**Requirement**
From the data below, return the exact lines starting at the line containing "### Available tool" and ending at the line containing "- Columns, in", both included, and nothing else.

**Available data**
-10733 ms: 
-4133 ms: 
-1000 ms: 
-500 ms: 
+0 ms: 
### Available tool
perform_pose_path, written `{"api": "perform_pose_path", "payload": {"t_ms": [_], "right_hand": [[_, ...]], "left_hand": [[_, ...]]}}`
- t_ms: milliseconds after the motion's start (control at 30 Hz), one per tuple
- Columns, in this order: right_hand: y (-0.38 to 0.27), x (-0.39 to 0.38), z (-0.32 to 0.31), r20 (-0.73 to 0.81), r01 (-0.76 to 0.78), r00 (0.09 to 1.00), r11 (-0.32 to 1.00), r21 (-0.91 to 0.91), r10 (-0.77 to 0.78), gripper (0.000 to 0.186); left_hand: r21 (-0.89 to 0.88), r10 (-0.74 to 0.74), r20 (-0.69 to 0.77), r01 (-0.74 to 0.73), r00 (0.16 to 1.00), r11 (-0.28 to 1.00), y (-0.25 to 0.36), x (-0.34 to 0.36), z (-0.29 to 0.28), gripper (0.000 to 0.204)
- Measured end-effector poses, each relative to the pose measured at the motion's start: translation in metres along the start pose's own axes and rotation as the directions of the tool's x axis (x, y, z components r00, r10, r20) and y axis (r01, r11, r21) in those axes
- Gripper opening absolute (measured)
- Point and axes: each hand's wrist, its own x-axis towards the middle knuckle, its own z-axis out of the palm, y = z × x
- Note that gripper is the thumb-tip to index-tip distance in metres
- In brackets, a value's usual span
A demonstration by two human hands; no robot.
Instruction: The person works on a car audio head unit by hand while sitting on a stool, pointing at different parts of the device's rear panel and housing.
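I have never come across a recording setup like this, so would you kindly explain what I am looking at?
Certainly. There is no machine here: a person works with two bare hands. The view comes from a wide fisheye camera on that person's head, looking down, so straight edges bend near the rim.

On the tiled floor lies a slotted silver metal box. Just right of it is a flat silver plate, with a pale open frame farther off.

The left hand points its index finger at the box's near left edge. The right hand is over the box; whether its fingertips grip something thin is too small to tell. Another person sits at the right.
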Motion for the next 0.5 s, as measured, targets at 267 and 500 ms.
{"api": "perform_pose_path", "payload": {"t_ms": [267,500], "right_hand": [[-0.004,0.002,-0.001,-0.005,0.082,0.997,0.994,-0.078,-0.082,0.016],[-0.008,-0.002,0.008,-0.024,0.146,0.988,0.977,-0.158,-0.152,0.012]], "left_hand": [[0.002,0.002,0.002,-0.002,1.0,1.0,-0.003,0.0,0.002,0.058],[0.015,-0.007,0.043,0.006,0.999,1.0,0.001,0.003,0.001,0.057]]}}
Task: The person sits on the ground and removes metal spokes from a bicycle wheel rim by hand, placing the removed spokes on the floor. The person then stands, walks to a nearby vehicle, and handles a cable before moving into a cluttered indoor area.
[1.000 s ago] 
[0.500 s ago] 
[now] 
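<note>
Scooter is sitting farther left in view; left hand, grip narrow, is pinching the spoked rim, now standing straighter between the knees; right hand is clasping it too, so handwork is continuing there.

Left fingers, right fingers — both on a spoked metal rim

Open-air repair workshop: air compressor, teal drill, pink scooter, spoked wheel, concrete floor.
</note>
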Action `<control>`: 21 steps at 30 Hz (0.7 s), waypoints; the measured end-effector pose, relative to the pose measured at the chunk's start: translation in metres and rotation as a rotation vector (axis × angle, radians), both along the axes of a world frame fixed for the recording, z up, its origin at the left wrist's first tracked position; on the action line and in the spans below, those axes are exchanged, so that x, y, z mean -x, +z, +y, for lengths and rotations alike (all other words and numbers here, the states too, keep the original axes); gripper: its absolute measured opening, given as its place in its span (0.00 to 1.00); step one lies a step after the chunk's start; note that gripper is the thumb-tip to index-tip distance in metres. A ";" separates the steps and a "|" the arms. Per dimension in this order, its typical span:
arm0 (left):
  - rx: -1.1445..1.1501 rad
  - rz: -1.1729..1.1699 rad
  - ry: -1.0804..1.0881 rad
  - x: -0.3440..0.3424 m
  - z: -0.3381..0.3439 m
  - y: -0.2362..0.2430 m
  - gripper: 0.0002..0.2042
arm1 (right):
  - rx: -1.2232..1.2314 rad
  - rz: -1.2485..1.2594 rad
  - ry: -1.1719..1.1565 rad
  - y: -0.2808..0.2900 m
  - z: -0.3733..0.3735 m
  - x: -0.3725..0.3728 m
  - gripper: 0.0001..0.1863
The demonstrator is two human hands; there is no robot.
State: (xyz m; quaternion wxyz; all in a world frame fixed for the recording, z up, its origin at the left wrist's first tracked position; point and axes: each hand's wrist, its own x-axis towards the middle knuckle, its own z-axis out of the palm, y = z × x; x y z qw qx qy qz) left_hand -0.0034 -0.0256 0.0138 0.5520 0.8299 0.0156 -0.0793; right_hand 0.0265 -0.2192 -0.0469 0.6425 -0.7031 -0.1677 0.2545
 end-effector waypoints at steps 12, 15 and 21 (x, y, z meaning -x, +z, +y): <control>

**Problem solution**
### Available tool
perform_pose_path, written `{"api": "perform_pose_path", "payload": {"t_ms": [_], "right_hand": [[_, ...]], "left_hand": [[_, ...]]}}`
- t_ms: milliseconds after the motion's start (control at 30 Hz), one per tuple
- Columns, in this order: right_hand: y (-0.38 to 0.27), x (-0.39 to 0.38), z (-0.32 to 0.31), r20 (-0.73 to 0.81), r01 (-0.76 to 0.78), r00 (0.09 to 1.00), r11 (-0.32 to 1.00), r21 (-0.91 to 0.91), r10 (-0.77 to 0.78), gripper (0.000 to 0.186); left_hand: r21 (-0.89 to 0.88), r10 (-0.74 to 0.74), r20 (-0.69 to 0.77), r01 (-0.74 to 0.73), r00 (0.16 to 1.00), r11 (-0.28 to 1.00), y (-0.25 to 0.36), x (-0.34 to 0.36), z (-0.29 to 0.28), gripper (0.000 to 0.204)

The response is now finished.